All states relied heavily on landfilling until the late 1970s and early 1980s. As a result, they faced problems arising from groundwater contamination and pollution, especially in populous northeastern coastal states and Florida. 4 Today, communities increasingly endeavor to introduce recycling, composting, and thermal treatment programs, among others, to facilitate resource recovery and help revitalize surrounding environments. But while such alternative methods are safer and more efficient, they are not necessarily regarded by the public as healthier. With NIMBYism rampant, residents object precipitously to plans that site waste facilities—whether alternative systems or landfills—in their immediate surroundings. And why wouldn’t they object? How can you trust something that you cannot see?

Drastic efficiency leaps, environmental impact improvements, and technological innovations all happen far from the public eye. It’s nearly impossible to observe and understand what takes place in an incinerator or a recycling plant. Outsiders are rarely allowed on-site. The design of the plants, which seldom involves architects, only increases this sense of alienation. These strange edifices seem to be remnants of a not-so-distant past of exhaust fumes and industrial pollution. Their bleak, unwelcoming architecture makes no gesture to connect with the public, visually or socially; they offer no amenities beyond their core function, no opportunities for visitors or communities to engage, and only minimal integration with their built and natural surroundings.

Architecture can help remedy these problems, and better yet, can create new opportunities. In limited but increasing instances, architects are being employed to transform the persistent unhealthy prerogatives that surround these facilities, and to create community beacons—novel landmarks of local pride. Recent experiments in hybrid architecture—from ski slopes on top of waste incinerators in Copenhagen to educational centers in recycling facilities in Brooklyn—integrate recreational activities into the heart of previously uninhabited and largely forbidden public space.

These facilities spotlight how architects can create value in otherwise dull and alienated industrial environments, infusing them with a sense of community and purpose. Beyond their aesthetic qualities, these buildings also exceed established standards of environmental performance. In most cases, the core waste-treatment technology itself remains unchanged, but the design methodologies, operations, and waste processes integrate uniquely to increase efficiency and minimize environmental drawbacks. For instance, waste transferal stations accommodate several different waste streams and facilities in a way that significantly increases energy efficiency and minimizes delivery, processing, and transportation burdens. Similarly, new recycling centers are being designed with efficiencies that minimize energy needs, optimize operations, and reduce handling costs and transportation times.
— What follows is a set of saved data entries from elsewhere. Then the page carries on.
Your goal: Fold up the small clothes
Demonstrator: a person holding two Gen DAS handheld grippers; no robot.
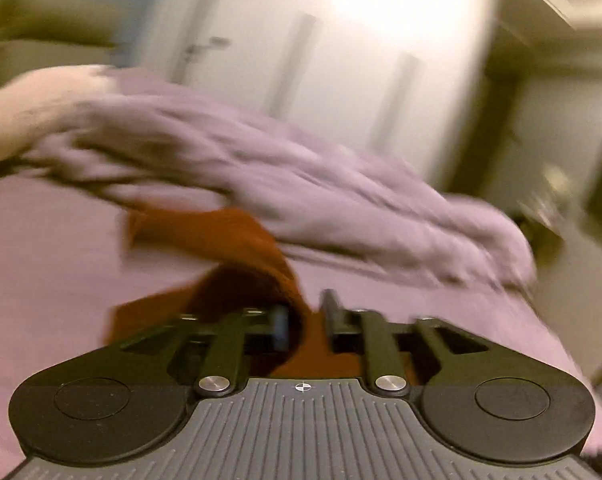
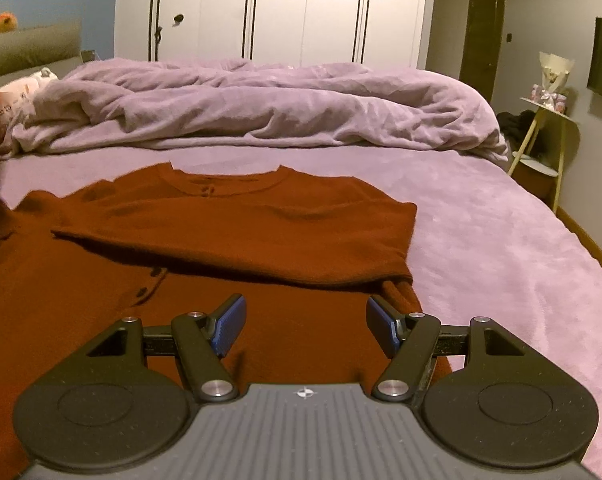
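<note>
So far the fold is only partly made. The rust-red top [image 2: 229, 240] lies on the bed [image 2: 501, 240], which is covered in lilac, with its neckline towards the rumpled duvet [image 2: 261, 108] and the white wardrobe [image 2: 281, 8] beyond. In the right wrist view one side of the top is already turned over across the body, making a straight edge that runs across the cloth, while the lower part with its dark buttons spreads flat and unfolded towards the camera. A sleeve end peeks out at the right edge of that fold.

The right gripper [image 2: 305, 330] hovers low over the near part of the top, its blue pads well apart with nothing between them.

The left wrist view is heavily blurred. The left gripper [image 1: 307, 320] has its fingers partly apart, and a ridge of red cloth rises between them; whether the pads press on that cloth cannot be told from the smear.

What looks left, by my reading: the other side or sleeve has to come in, then the bottom has to be brought up towards the neckline to make a small neat packet, and the wrinkles near the buttons want smoothing first.
</note>
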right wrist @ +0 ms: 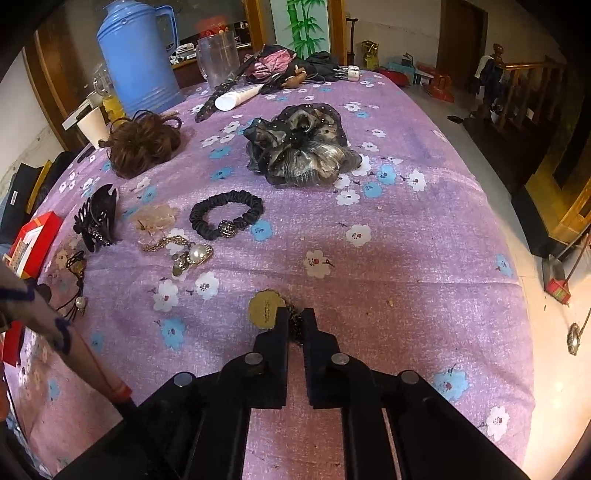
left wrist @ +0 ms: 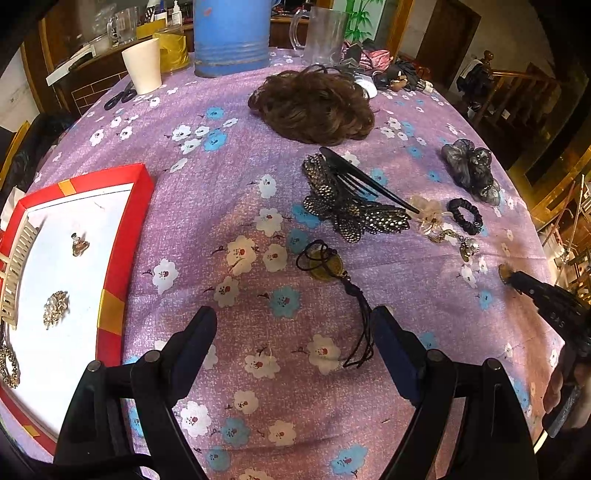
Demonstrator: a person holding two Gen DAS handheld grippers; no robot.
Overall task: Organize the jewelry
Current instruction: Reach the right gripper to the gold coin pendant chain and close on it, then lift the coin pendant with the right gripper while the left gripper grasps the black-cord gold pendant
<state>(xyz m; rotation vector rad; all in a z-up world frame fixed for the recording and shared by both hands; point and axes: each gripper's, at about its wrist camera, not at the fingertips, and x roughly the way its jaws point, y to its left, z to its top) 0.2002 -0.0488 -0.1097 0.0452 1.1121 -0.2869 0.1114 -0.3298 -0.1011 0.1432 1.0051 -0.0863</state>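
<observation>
My right gripper [right wrist: 295, 314] is shut on a small ornament with a round gold disc [right wrist: 265, 308] and a dark lacy part, low on the purple floral cloth; the left wrist view shows this gripper [left wrist: 514, 277] at the far right. My left gripper [left wrist: 293, 317] hangs open over the cloth with nothing between its fingers. Just ahead of it lies a round pendant on a black cord with a tassel [left wrist: 321, 263]. A red-rimmed white tray [left wrist: 122, 236] at the left holds a sparkly brooch [left wrist: 55, 307], a small charm [left wrist: 80, 244] and a cream comb [left wrist: 16, 269].
A beaded butterfly clip [left wrist: 351, 206], black scrunchie [right wrist: 225, 214], pearl chain piece [right wrist: 184, 251], sheer grey hair bow [right wrist: 299, 147] and brown hairpiece [left wrist: 314, 107] lie on the cloth. A blue flask [right wrist: 136, 59], clear mug [left wrist: 325, 35] and paper cup [left wrist: 143, 66] stand at the back.
</observation>
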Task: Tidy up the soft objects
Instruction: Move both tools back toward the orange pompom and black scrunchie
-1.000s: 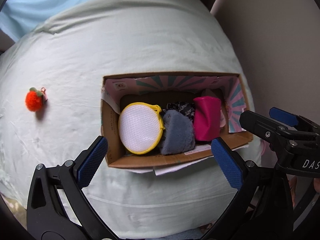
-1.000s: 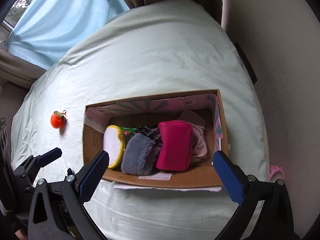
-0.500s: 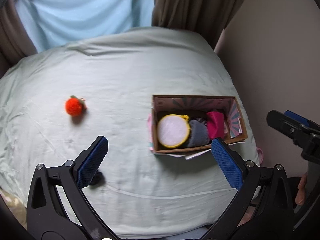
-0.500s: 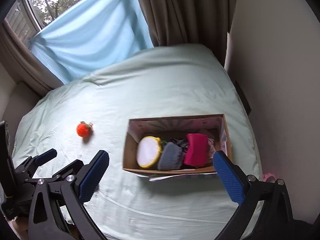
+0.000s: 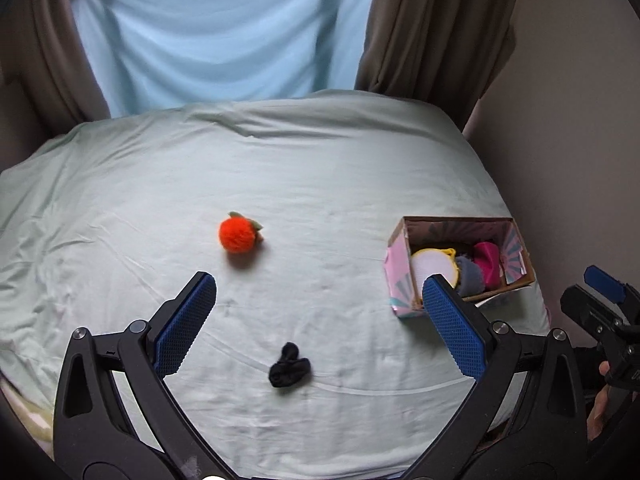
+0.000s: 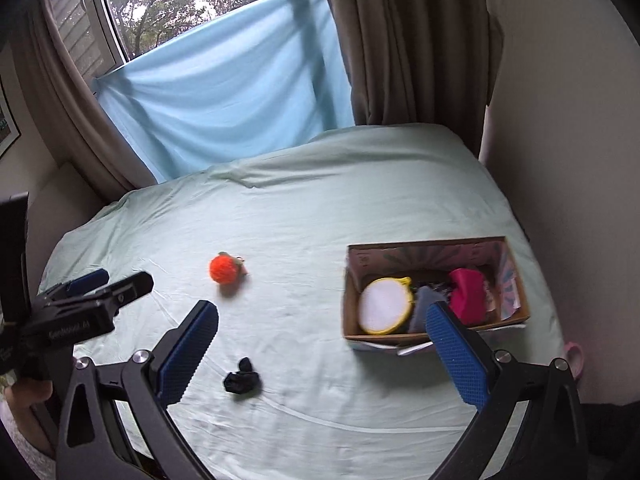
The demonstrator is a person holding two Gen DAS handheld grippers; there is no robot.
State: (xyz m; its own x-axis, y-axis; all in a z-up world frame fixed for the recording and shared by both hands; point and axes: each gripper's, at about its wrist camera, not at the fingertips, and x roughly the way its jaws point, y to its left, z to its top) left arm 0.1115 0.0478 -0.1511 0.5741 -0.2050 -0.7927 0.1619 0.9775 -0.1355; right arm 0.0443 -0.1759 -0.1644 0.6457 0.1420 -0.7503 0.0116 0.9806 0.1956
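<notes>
An orange plush fruit [image 5: 237, 234] lies on the pale green bed sheet [image 5: 320, 168], and a small black balled sock [image 5: 289, 371] lies nearer me; both also show in the right wrist view, the fruit [image 6: 224, 268] and the sock [image 6: 241, 379]. A cardboard box [image 5: 401, 280] at the right holds a yellow-rimmed round pouch [image 5: 432, 268], a grey fuzzy item [image 5: 471, 278] and a magenta pouch [image 5: 489, 262]. My left gripper [image 5: 320, 324] is open and empty above the sheet. My right gripper [image 6: 322, 336] is open and empty, box [image 6: 424, 248] at its right.
A blue cloth [image 5: 224, 32] hangs under the window behind the bed, with brown curtains [image 5: 436, 28] beside it. A wall [image 6: 572, 160] runs along the bed's right side. A pink object [image 6: 573, 354] sits off the bed's right edge.
Both grippers have pulled back and up from the box, and the left has swung left. The box now looks small at the right. The black sock has come into view.
</notes>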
With their innovative programming, and welcoming and transparent architecture, these buildings help to promote healthier communities. Some even confront surrounding neighborhoods with evidence of their waste production: when complete in 2017, Copenhagen’s Amager Resource Center will emit a smoke ring when one ton of carbon dioxide is released into the atmosphere, illuminated by lasers.

But we should pause before concluding that these buildings—as innovative as they are—have only positive impacts. Are new, unintended problems on the horizon? Maybe, but we won’t know until they have operated for a number of years; many were only recently completed or are still under construction. Though they provide healthier alternatives than conventional plants, there is room for improvement. So, what will it take for these remedies to manifest—by, for instance, generating hybrid plant typologies for the betterment of environments? Can we reintroduce society’s pride in such facilities, as was the case with industrial buildings at the beginning of the 20th century? The untapped potential to enrich the design of waste-management plants is vast, and the missing link is architecture.

Architecture can’t operate in a vacuum though; waste management is an interdisciplinary problem. Many experts contribute to the design of a “conventional” plant: structural, mechanical, and electrical engineers and waste specialists take part, as do environmental and transportation experts. In contrast with landfills, which are better off far away from the city, there are benefits to positioning waste-treatment plants within urban environments. And architects hold the key to making them more appealing, and thus welcome within communities. They possess the tools to introduce technological and social dimensions that other engineering disciplines cannot or will not do.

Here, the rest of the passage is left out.